### [Task]
Use the entries below and reproduce exactly the lines from the one containing "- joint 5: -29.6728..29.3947" down to the one containing "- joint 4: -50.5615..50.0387", both of them included.

(Data items)
======

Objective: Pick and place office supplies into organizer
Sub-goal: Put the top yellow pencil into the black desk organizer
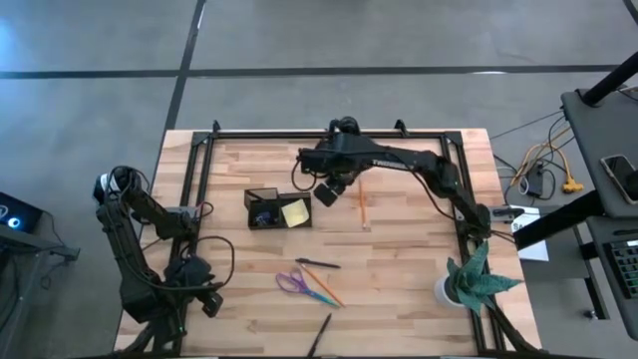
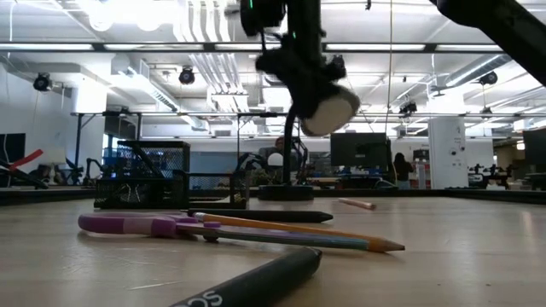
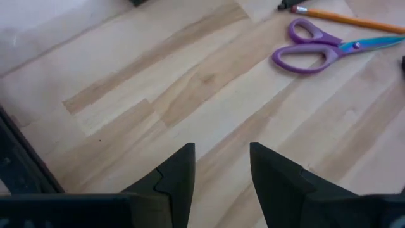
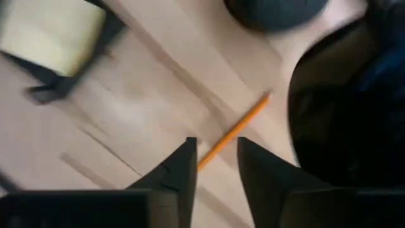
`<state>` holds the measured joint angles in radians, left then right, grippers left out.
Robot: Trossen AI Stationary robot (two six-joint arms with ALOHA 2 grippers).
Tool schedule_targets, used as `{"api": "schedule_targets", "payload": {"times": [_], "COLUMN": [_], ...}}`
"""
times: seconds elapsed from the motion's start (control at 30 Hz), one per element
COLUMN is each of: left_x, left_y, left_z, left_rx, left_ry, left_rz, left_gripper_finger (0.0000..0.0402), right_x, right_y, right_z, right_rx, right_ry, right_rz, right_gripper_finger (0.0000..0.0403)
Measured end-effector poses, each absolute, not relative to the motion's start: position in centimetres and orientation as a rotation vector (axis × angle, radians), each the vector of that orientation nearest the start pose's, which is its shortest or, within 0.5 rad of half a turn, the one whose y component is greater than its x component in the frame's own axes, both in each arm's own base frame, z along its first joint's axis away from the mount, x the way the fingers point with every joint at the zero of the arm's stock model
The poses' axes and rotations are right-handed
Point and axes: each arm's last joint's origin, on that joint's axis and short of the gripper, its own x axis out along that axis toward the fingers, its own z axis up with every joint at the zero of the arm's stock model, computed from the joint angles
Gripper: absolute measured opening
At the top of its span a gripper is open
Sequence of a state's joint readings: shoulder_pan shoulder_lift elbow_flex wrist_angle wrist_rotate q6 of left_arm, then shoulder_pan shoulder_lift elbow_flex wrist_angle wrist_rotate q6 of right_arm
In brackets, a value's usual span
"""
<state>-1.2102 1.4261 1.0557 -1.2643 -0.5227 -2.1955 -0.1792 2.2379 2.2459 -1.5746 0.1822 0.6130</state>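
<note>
Right claw (image 1: pixel 329 189) hangs above the counter (image 1: pixel 399 269), fingers slightly apart, empty. Orange pencil (image 1: pixel 362 200) lies just beside it; organizer (image 1: pixel 263 208) and yellow sticky-note pad (image 1: pixel 295 212) lie nearby. Pencil judged light, stiff, prone to rolling; grip mid-shaft. Left claw (image 3: pixel 221 174) waits apart, empty.

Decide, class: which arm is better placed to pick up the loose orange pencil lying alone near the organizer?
Right, probably. The right gripper hovers mid-table beside the organizer, close to that orange pencil, which shows just past its slightly parted fingers. The left gripper waits at the near-left corner.
</note>
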Motion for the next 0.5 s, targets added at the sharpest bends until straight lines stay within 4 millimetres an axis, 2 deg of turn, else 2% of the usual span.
{"api": "schedule_targets", "payload": {"times": [0.13, 0.33, 0.43, 0.5], "left_x": [9.3, 9.3, 9.2, 9.2], "left_y": [-20.5, -20.5, -20.3, -20.2], "left_z": [23.2, 22.4, 22.0, 21.7], "left_rx": [-0.686, -0.702, -0.692, -0.69], "left_ry": [0.9, 0.898, 0.898, 0.899], "left_rz": [0.682, 0.677, 0.682, 0.684], "left_gripper_finger": [0.0132, 0.0132, 0.0132, 0.0132], "right_x": [40.6, 37.1, 35.6, 34.9], "right_y": [-9.5, -9.1, -9.2, -9.3], "right_z": [23.7, 19.5, 18.3, 18.2], "right_rx": [0.654, 0.684, 0.825, 0.903], "right_ry": [1.573, 1.734, 1.653, 1.547], "right_rz": [-0.857, -0.96, -0.949, -0.948], "right_gripper_finger": [0.0152, 0.0171, 0.0171, 0.0171]}}
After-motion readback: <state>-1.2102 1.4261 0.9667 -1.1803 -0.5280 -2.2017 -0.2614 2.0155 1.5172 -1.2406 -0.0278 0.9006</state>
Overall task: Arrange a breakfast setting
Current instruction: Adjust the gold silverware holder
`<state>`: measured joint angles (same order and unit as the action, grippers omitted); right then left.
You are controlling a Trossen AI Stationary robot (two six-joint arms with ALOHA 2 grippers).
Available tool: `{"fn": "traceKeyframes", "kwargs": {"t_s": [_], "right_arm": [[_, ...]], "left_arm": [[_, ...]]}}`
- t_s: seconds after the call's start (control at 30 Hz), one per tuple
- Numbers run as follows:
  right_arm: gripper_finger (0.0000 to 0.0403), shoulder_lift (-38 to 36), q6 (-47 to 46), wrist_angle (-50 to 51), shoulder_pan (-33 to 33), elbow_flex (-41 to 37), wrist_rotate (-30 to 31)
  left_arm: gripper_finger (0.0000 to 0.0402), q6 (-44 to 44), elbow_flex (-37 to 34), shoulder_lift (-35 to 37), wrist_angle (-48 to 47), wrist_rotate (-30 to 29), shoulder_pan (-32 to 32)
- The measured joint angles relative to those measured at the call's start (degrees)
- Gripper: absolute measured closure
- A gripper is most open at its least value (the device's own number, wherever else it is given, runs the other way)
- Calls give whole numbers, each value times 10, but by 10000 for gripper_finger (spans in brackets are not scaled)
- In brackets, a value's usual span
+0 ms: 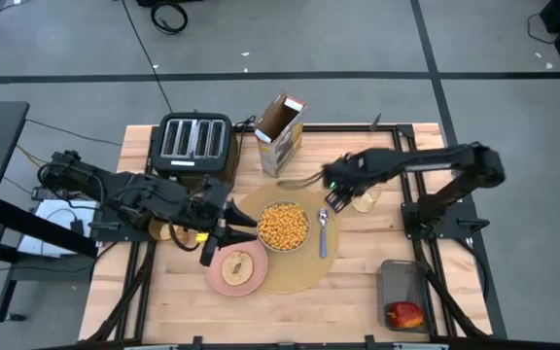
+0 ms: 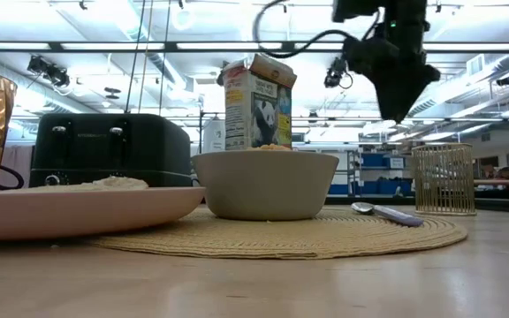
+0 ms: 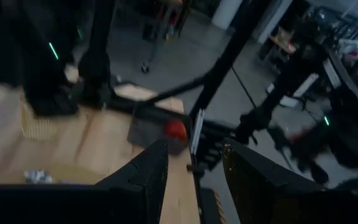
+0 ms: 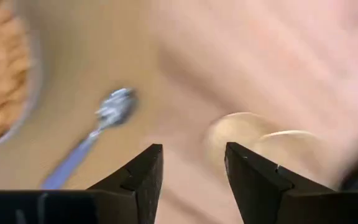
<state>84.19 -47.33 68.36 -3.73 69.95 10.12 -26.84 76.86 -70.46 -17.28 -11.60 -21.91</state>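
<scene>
Item: amber cup (image 1: 365,199), upright on bare table just off the placemat (image 1: 295,277) edge, at 2 o'clock from the bowl (image 1: 283,226). I hold the right gripper (image 1: 335,187) raised above the table, jaws parted, grasping nothing; the cup lies just beside it at 4 o'clock, the spoon (image 1: 324,227) at 6, long axis 12-to-6. Right arm nearer. Left gripper (image 1: 224,231): by the pink plate (image 1: 237,273), jaws parted, empty. Apple (image 1: 404,314): far at 5 o'clock.

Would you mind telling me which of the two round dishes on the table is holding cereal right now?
The grey bowl in the middle of the placemat is full of cereal; the pink plate at the mat's edge carries only a bread piece.
</scene>
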Motion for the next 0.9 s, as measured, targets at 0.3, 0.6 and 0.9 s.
{"fn": "traceKeyframes", "kwargs": {"t_s": [0.3,0.6,0.9], "right_arm": [[224,-85,74,5,-139,-95,-36],[237,-124,81,-29,-164,-181,-88],[257,-122,57,-57,-153,-229,-117]], "left_arm": [[244,-27,0,0,-47,9,-1],[244,-44,0,0,-49,-2,-23],[244,-54,0,0,-42,-12,-25]]}}
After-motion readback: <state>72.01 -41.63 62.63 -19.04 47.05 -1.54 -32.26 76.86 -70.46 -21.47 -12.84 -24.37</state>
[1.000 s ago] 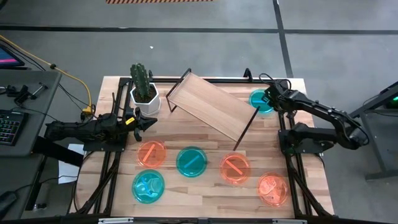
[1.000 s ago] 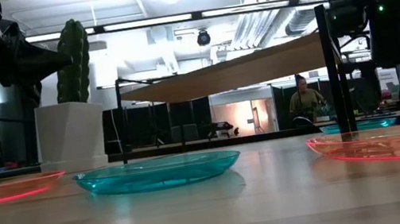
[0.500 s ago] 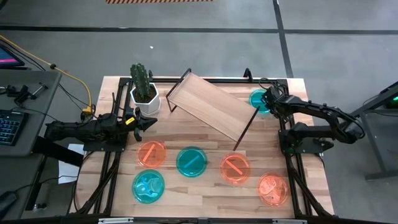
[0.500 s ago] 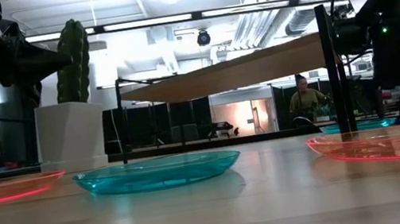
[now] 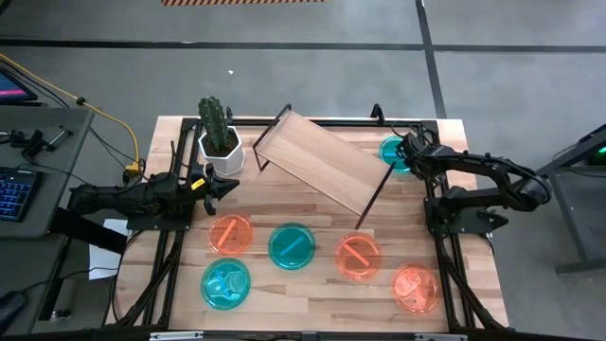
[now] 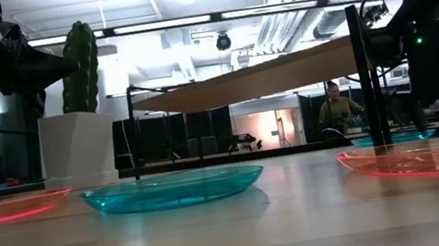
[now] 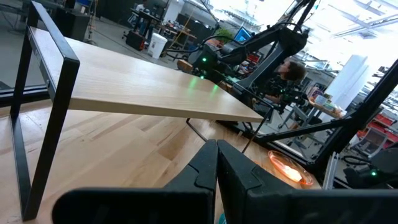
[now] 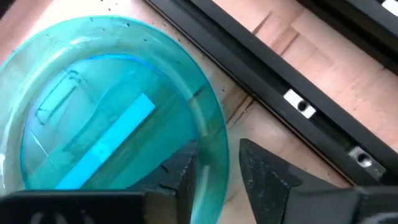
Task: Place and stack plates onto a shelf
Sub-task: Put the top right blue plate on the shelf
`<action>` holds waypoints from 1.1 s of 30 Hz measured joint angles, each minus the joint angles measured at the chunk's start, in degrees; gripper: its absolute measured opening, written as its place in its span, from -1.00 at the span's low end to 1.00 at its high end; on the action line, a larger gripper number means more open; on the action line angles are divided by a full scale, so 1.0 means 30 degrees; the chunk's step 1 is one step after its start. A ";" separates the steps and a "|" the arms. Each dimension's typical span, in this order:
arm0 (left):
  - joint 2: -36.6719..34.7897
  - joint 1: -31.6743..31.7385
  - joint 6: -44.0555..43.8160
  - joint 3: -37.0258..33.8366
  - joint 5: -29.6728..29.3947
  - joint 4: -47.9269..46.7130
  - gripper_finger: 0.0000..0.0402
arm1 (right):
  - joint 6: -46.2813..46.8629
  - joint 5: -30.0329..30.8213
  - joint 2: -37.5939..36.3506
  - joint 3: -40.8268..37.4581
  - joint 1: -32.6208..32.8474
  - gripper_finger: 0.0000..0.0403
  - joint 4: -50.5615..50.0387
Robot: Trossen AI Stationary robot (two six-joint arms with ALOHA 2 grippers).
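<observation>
The shelf (image 5: 317, 163) stands slantwise on the table's far half, on its black wire legs. A teal plate (image 5: 391, 152) lies flat at the far right, beside the shelf's right end. My right gripper (image 5: 407, 152) points down over that plate's right rim, open. Two more teal plates (image 5: 291, 245) (image 5: 225, 282) and three orange plates (image 5: 230, 233) (image 5: 358, 256) (image 5: 417, 288) lie flat on the near half. My left gripper (image 5: 225, 185) waits level at the left, near the cactus, fingers shut (image 7: 216, 163) and holding nothing. My right gripper comes from above, slanting down, and stands astride the teal plate's rim (image 8: 216, 149): one finger (image 8: 181, 175) is over the plate's inside, the other (image 8: 267, 177) outside it. A gap shows between the outer finger and the rim. Whether the inner finger touches, I cannot tell.
A cactus in a white pot (image 5: 219, 134) stands at the far left by the shelf's left end. Black frame rails (image 8: 292, 93) run along the table's edges, close behind the far-right plate. A person (image 6: 337, 113) shows in the room beyond the table.
My right gripper has sunk toward the far-right teal plate and rolled a little at the wrist. The plates and the shelf lie as before.
</observation>
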 joint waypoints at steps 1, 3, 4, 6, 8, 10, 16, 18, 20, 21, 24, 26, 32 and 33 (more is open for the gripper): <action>0.0000 -0.0001 0.0000 0.0001 0.0000 0.0000 -1.00 | -0.0007 0.0046 0.0000 -0.0015 0.0000 -0.54 -0.0043; 0.0000 0.0002 0.0000 -0.0002 -0.0001 0.0000 -1.00 | -0.0104 0.0114 0.0000 -0.0029 -0.0005 -0.70 -0.0050; 0.0000 -0.0001 0.0000 0.0001 0.0000 0.0000 -1.00 | -0.0160 0.0206 0.0000 -0.0029 -0.0007 -0.80 0.0029; 0.0000 -0.0001 0.0000 0.0001 0.0000 0.0000 -1.00 | -0.0432 0.0354 -0.0035 -0.0029 0.0000 -0.94 0.0099; 0.0000 0.0002 0.0000 -0.0002 0.0000 0.0000 -1.00 | -0.0601 0.0397 -0.0236 -0.0032 0.0000 -0.95 0.0126; 0.0000 0.0006 0.0000 0.0001 0.0000 0.0000 -1.00 | -0.0652 0.0340 -0.0689 -0.0083 0.0000 -0.95 0.0081; 0.0000 0.0005 -0.0001 -0.0005 0.0000 0.0000 -1.00 | -0.1265 0.0813 -0.3434 -0.0102 0.0007 -1.00 0.0131; 0.0000 -0.0001 0.0000 0.0001 0.0000 0.0000 -1.00 | -0.1385 0.0924 -0.4507 -0.0102 0.0007 -1.00 0.0128; 0.0000 0.0004 0.0000 0.0001 0.0000 0.0000 -1.00 | -0.1435 0.0973 -0.5527 -0.0096 0.0007 -1.00 0.0115; 0.0000 0.0000 0.0000 -0.0004 -0.0001 0.0000 -1.00 | -0.1435 0.1023 -0.6026 -0.0095 0.0007 -1.00 0.0113; 0.0000 -0.0001 0.0000 0.0001 -0.0001 0.0000 -1.00 | -0.1487 0.1114 -0.7366 -0.0084 0.0007 -1.00 0.0099; 0.0000 0.0003 0.0000 0.0001 0.0000 0.0000 -1.00 | -0.1508 0.1244 -0.8119 -0.0073 0.0007 -1.00 0.0085; 0.0000 -0.0001 0.0000 0.0001 0.0000 0.0000 -1.00 | -0.2297 0.1046 -0.8820 -0.0066 0.0000 -1.00 -0.0057; 0.0000 -0.0001 0.0000 0.0001 0.0000 0.0000 -1.00 | -0.2337 0.0704 -0.8684 -0.0066 0.0000 -1.00 -0.0160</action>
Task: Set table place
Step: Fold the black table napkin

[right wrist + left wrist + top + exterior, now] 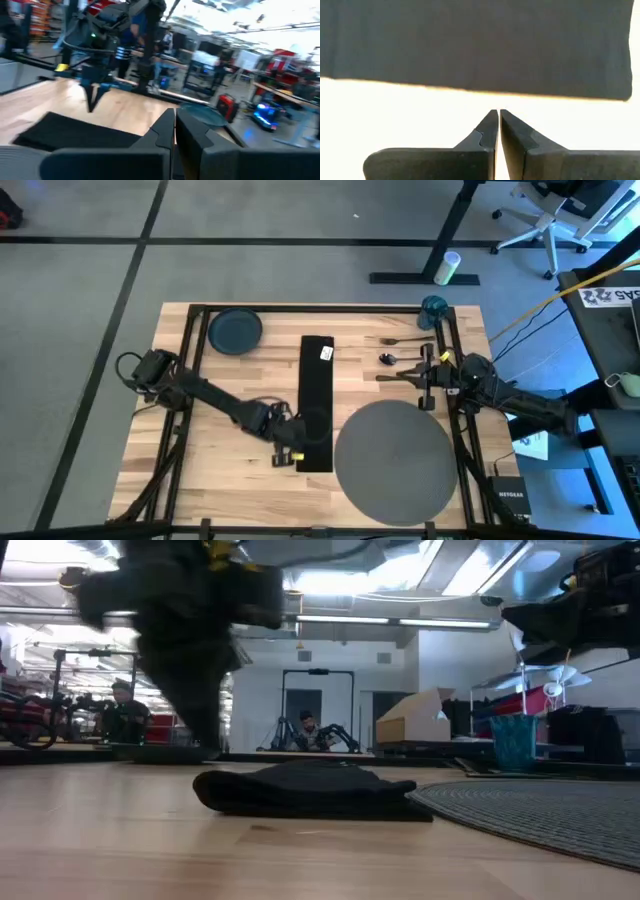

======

### [Answer]
  - joint 5: -29.6728..29.3947
  - joint 4: -47.9269..46.7130
  - gripper_finger: 0.0000..0.0402
arm1 (right):
  - joint 6: -46.2813..46.8629
  - joint 5: -30.0329..30.8213
  - joint 2: -37.5939..36.3506
  - joint 3: -40.8268..37.4581
  - joint 1: -32.6208..32.8474
  - gripper_finger: 0.0000..0.0403
  - joint 4: -50.5615..50.0387

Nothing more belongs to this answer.